Let’s start the software setup by updating the list of available packages. Note that anything that

looks like this

is a command to type into your console. This first command means we don’t have to type sudo (Super User DO) before each command, the second updates the packages available from the repositories.

SFTP Server

Amazon Linux includes an SFTP server by default. It’s configured for SFTP access, which is OpenSSH’s file transfer protocol, rather than standard insecure FTP. Connection parameters are as follows:

Host name: ip address of your instance
Protocol: SFTP
Port number: 22
User name: ec2-user
Password: leave blank
Private key file: path to your private key

If you have problems you can add vsftp, by following the instructions on this page. If that page stops working just use Google to find another guide. I couldn’t get SFTP working from my old host, my FTP worked fine.

Installing HHVM on Amazon Linux

Next we install HHVM, a fast PHP/Hack (a language) interpreter written by Facebook engineers to help make Facebook fast that I’ve found in testing to be significantly faster than the official PHP 5.x distribution. PHP7 has just been released but isn’t yet compatible with one of the themes I run on my websites, but it’s around the same performance as HHVM. Using a fast PHP version is important because we’re somewhat resource constrained by our small t2.micro instance. Note that these commands download a fairly large list of packages, and it can take a little bit of time to run.

Update March 28 2016: www.hop5.in who hosted the repository below appears to have gone offline, I’m currently looking for a better way to install HHVM on Amazon linux that should be more reliable going forward. HHVM is open source, but building it manually is very time consuming and somewhat difficult. Right now I don’t know of any easy way to get HHVM installed onto Amazon Linux. The best option I’ve found is a repository and instructions on this github page, though I haven’t upgraded my main server yet. When I cloned my main server and upgraded HHVM there were problems connecting to the database, but I don’t know if that was a problem with HHVM, Nginx, or the AWS setup.

Update April 2017: My current advice is to use either PHP 7.0, or if you have compatibility issues, PHP 5.6.

yum install epel-release
yum-config-manager --enable epel
cd /etc/yum.repos.d
wget http://www.hop5.in/yum/el6/hop5.repo
echo 'priority=9' >> hop5.repo
echo 'includepkgs=glog,tbb' >> hop5.repo
wget http://yum.devopsx.com/devopsx-amazon.repo
yum install hhvm

Create a directory for the PID file to be saved


mkdir /var/run/hhvm
chown tim:tim /var/run/hhvm
chmod 755 /var/run/hhvm

Let’s modify the HHVM config, first to set the PID file correctly

vi /etc/hhvm/server.ini

Modify this line to match the directory you created above

PIDFILE="/var/run/hhvm/hhvm.pid"

Let’s put a few restrictions on HHVM to stop abuse and prevent excessive memory usage

Add the following to the end of the file.
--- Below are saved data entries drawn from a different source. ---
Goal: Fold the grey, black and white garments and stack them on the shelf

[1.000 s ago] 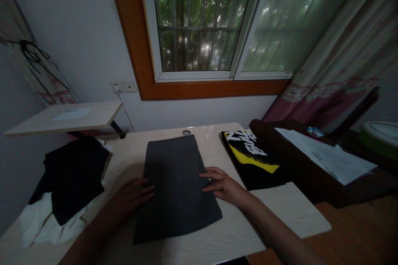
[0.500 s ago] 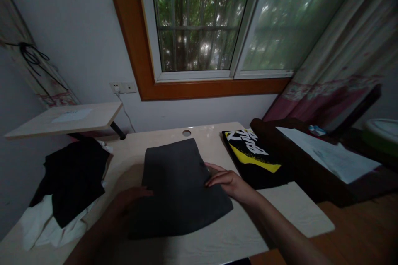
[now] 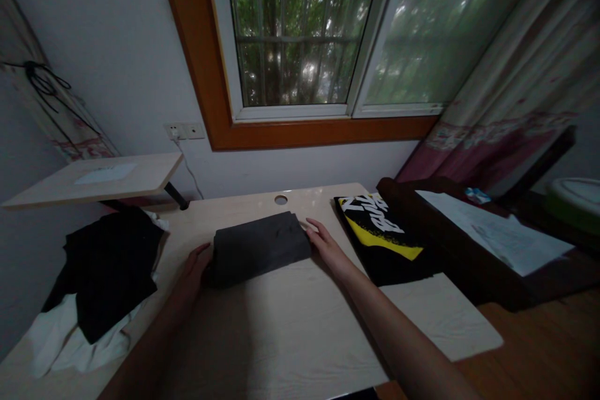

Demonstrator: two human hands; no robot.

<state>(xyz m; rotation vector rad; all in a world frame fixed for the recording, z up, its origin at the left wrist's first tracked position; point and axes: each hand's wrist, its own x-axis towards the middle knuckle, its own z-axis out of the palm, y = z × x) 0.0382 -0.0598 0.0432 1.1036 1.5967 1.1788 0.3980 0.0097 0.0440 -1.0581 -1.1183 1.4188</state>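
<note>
A dark grey cloth [image 3: 260, 249], perhaps a garment, lies folded into a flat oblong on the pale desk. At its left end is my left hand [image 3: 194, 265], fingers curled along the edge, with the thumb side in shadow. My right hand [image 3: 323, 244] grips the right end, its fingers bent round the edge near the far corner. To the right lies a folded black garment [image 3: 379, 231] with yellow and white print. A crumpled black cloth [image 3: 115, 262] rests over white cloth [image 3: 56, 331] at the left.
The pale desk [image 3: 290, 331] has a round cable hole [image 3: 280, 200] near its back edge. A raised shelf [image 3: 135, 178] with a paper stands back left. Beyond the right side is a dark brown surface [image 3: 473, 250] bearing a white sheet [image 3: 492, 231]. A window is ahead.
The grey cloth has been folded over away from me, so it is now about half as deep. Both hands have moved forward to its two ends.
</note>
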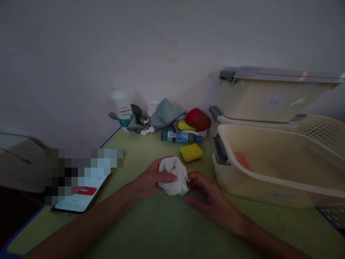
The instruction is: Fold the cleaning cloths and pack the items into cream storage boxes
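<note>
My left hand [155, 178] grips a bunched white cloth [172, 166] above the green table, its thumb pressed across the front. What lies inside the folds is hidden. My right hand [205, 196] is at the cloth's right side, thumb and fingers apart; its fingertips are at the cloth's edge, and I cannot tell whether they touch it. Just beyond the cloth lies a yellow sponge [191, 152] with a dark underside. Behind the sponge a clear bottle [180, 137] with a blue cap rests on its side.
On the right, an open cream bin [223, 176] holds something pink [242, 162]; a lidded box [256, 99] stands behind it. Along the wall are a white bottle [120, 104], a teal cloth [165, 114] and a red woven container [198, 119]. A phone [88, 190] lies left.
</note>
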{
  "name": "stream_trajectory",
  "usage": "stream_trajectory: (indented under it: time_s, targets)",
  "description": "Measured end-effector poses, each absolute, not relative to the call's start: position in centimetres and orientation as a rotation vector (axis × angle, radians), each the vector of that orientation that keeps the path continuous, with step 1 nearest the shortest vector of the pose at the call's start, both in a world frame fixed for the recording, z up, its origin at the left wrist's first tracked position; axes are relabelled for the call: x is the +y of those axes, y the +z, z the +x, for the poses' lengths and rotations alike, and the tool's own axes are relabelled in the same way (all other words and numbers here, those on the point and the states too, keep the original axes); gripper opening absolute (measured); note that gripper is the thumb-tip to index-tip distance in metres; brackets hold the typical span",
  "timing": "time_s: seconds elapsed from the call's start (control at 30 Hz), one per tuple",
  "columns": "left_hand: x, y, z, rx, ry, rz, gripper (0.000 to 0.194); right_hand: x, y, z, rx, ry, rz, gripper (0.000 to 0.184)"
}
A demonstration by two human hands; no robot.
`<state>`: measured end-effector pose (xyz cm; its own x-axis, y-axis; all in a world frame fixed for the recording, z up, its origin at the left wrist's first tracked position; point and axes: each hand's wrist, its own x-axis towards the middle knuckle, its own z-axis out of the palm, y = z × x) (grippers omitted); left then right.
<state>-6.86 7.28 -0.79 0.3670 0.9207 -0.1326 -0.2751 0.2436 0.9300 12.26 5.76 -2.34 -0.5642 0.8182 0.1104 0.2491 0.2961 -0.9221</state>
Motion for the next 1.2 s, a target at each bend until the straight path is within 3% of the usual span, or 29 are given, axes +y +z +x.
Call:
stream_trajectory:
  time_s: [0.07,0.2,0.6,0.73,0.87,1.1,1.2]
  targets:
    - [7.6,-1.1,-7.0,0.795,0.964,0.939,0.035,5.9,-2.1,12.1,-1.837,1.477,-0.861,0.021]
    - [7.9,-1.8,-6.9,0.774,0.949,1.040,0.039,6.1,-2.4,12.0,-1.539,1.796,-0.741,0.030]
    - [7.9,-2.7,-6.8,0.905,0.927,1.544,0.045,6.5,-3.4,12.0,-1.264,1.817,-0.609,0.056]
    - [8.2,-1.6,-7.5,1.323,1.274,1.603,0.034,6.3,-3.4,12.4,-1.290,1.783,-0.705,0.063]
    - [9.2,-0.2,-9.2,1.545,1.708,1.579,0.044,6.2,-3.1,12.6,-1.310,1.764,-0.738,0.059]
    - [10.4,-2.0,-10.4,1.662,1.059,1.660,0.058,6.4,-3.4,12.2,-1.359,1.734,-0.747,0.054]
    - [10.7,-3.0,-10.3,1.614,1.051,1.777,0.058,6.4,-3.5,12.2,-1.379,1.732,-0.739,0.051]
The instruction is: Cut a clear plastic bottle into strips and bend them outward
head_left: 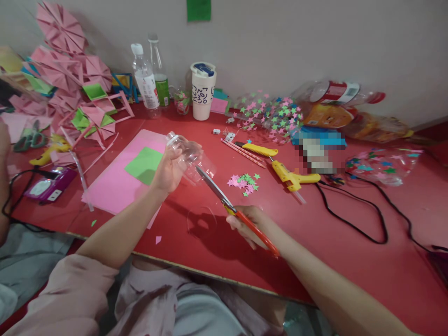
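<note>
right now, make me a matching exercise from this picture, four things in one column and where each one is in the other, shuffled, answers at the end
Things
1. clear plastic bottle piece
2. metal scissors with orange-red handles
3. large flat pink paper sheet
4. white cup with a dark blue lid

Places
A. in the right hand
B. upright near the grey wall
C. in the left hand
D. under a green paper square

Pairs: 1-C, 2-A, 3-D, 4-B

Wears a loose pale-pink left sleeve (70, 294) and, below the red table (171, 249), dark-marked pink cloth (149, 296) beside light-grey fabric (203, 310).
</note>
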Available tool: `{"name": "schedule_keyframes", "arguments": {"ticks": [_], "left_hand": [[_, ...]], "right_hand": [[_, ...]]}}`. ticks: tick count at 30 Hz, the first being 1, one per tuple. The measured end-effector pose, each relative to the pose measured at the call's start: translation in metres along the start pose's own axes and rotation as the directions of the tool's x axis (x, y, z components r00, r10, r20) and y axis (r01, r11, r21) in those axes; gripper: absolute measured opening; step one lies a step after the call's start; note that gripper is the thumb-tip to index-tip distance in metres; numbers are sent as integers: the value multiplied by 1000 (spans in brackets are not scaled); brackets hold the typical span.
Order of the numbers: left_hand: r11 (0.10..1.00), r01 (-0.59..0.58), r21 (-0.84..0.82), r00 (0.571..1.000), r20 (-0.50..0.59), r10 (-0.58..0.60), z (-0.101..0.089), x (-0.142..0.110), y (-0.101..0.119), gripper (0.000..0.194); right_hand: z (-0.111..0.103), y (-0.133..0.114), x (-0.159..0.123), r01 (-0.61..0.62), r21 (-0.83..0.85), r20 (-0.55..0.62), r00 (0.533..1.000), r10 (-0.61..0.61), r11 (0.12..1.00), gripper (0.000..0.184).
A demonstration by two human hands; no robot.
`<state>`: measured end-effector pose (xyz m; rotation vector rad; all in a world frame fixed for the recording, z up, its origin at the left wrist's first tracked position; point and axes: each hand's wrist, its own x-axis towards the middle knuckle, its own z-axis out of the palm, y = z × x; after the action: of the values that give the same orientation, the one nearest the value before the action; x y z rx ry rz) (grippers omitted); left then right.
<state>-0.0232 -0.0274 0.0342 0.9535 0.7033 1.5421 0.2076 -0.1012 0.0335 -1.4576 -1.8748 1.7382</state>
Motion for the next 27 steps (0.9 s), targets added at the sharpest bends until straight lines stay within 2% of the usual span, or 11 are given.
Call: {"name": "schedule_keyframes", "arguments": {"ticks": [7,15,24,27], "left_hand": [[997,-6,-74,996,89,12,1,-3,-8,36],[993,-19,-113,995,92,30,0,-2,-11,33],[999,-41,-31,991,129,44,2,-7,-14,38],[999,-37,-18,990,133,39,4,-9,-16,39]], "right_hand": [[0,6,-2,97,-13,55,994,-96,995,62],[5,2,-1,-16,-6,-5,1000,15,1000,56],[2,4,-4,70,-15,22,997,-70,997,57],[2,3,-5,48,-16,28,998,-47,999,57]]}}
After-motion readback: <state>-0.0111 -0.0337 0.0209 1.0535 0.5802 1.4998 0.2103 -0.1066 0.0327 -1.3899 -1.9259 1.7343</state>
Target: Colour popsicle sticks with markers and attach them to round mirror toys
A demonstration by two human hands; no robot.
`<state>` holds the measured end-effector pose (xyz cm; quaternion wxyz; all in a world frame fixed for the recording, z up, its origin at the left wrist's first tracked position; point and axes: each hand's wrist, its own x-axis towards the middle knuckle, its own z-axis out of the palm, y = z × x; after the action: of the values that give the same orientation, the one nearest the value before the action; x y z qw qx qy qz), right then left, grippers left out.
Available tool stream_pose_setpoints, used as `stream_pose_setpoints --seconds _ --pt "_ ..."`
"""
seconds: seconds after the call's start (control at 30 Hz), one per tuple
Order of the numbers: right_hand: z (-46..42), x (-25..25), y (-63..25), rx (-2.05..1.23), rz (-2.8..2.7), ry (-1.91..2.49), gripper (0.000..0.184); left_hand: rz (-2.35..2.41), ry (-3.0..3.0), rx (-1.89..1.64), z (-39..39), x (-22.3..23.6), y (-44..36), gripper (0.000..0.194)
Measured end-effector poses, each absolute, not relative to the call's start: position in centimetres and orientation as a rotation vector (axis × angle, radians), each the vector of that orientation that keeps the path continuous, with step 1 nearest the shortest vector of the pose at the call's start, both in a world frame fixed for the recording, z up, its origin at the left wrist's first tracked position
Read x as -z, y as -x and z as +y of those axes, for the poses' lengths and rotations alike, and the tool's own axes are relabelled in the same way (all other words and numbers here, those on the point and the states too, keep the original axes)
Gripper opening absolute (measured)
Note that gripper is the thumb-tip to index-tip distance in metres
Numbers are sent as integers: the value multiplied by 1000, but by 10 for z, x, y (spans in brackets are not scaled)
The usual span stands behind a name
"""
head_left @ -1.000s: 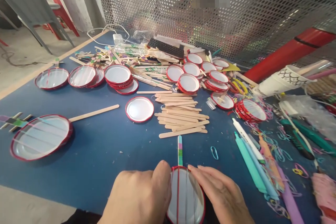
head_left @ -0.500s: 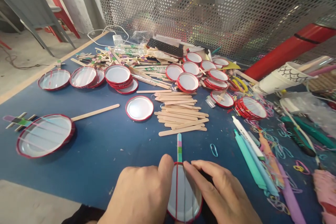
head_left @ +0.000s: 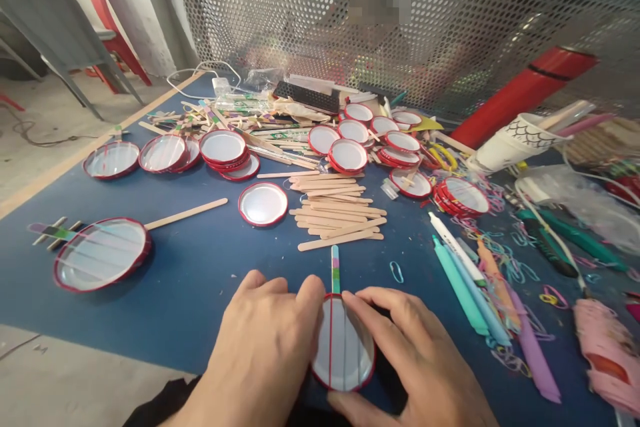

You can change your memory limit lower if you want to run MySQL on the same server, and 300 seconds is quite a long execution time so you may want to drop it lower.

memory_limit = 250M
post_max_size = 30M
upload_max_filesize = 30M
max_execution_time = 300
max_input_time = 60

Now we configure hhvm to run as our user, rather than the default “apache”, root, or anything else

vi  /etc/init.d

Change the appropriate line to read as follows (note that if you created a different user you’ll have to specify that user there)

RUN_AS_USER="tim"

To hide the X-Powered-By header (which can’t help us and could help a hacker) remove it from the headers by editing the file /etc/hhvm/server.ini and adding this line

expose_php = 0

Now set HHVM to run on startup

/sbin/chkconfig --add hhvm

Then restart the hhvm service.

One interesting thing I found later is a lot of warnings about timezones in the HHVM error log. This has been updated in my config files, but here’s how I fixed it – you add this to your server.ini

; Set timezone to reduce warnings and errors
date.timezone = Pacific/Auckland

HHVM Access Logs

I enabled hhvm access logs, to watch what was happening with my page caching. When I added the -v parameter and specified an access log file it looked like HHVM was being called twice from nginx. Once I enabled logging via the old .hdf method this went away and things appeared normal.

If you want hhvm access logs do the following:

  • add a config.hdf file, as found in the resources section of part one of this tutorial
  • change the applicable /etc/init.d/hhvm line to CONFIG_FILE=”/etc/hhvm/config.hdf”
  • restart hhvm

Note that this option will disappear in the future. Another way to do it is change the /etc/init.d/hhvm file to

#ADDITIONAL_ARGS="-vLog.Access.\*.File=/var/log/hhvm/access.log"

Installing Nginx

There are three methods available to install Nginx. We need to build from source so we can include a few modules we’ll need in a later part of this tutorial, around cache purging, so I suggest you jump straight to that. The others are here for completeness, it may be helpful for other uses to have an easier Nginx install – though the build from source was relatively straightforward.

Install Nginx from the Amazon Repository

This set of commands installs the current version of nginx from the AWS repository. As at 19th Dec 2015 when I’m writing this AWS provides nginx 1.8.5, which doesn’t support http 2.0.

yum install nginx
service nginx start
chkconfig nginx on

Then open your web browser, type in your public IP and check you get the nginx welcome page showing. If not… well… do some diagnosis, or post below and I’ll see if I can help.

Install Nginx on Amazon Linux from the Nginx Repository

This gives you access to HTTP/2 and other new features. This is as per their documentation.

vi /etc/yum.repos.d/nginx.repo

Add these contents to the file (select the text, hit a in vi, right click to paste, hit esc, type “:w” (without the speech marks) then hit enter, then type “:q” to exit vi. Note that with this configuration we tell yum to look in the official nginx repository before looking in the amazon repository.

[nginx]
name=nginx repo
baseurl=http://nginx.org/packages/mainline/rhel/7/$basearch/
gpgcheck=0
enabled=1
priority=5

The following tells you what versions are available

yum --disablerepo="*" --enablerepo="nginx" list available

Then go ahead an install nginx – you have to clean out the cached package list in order for the server to find the mainline version

yum clean all
yum update
yum install nginx
service nginx start

Now browse to your server’s Elastic IP address and check that you get the nginx configuration page.

Building Nginx from Source

Update April 2017: I have a post on updating Nginx.

Update Feb 2019: I have updated the version numbers below.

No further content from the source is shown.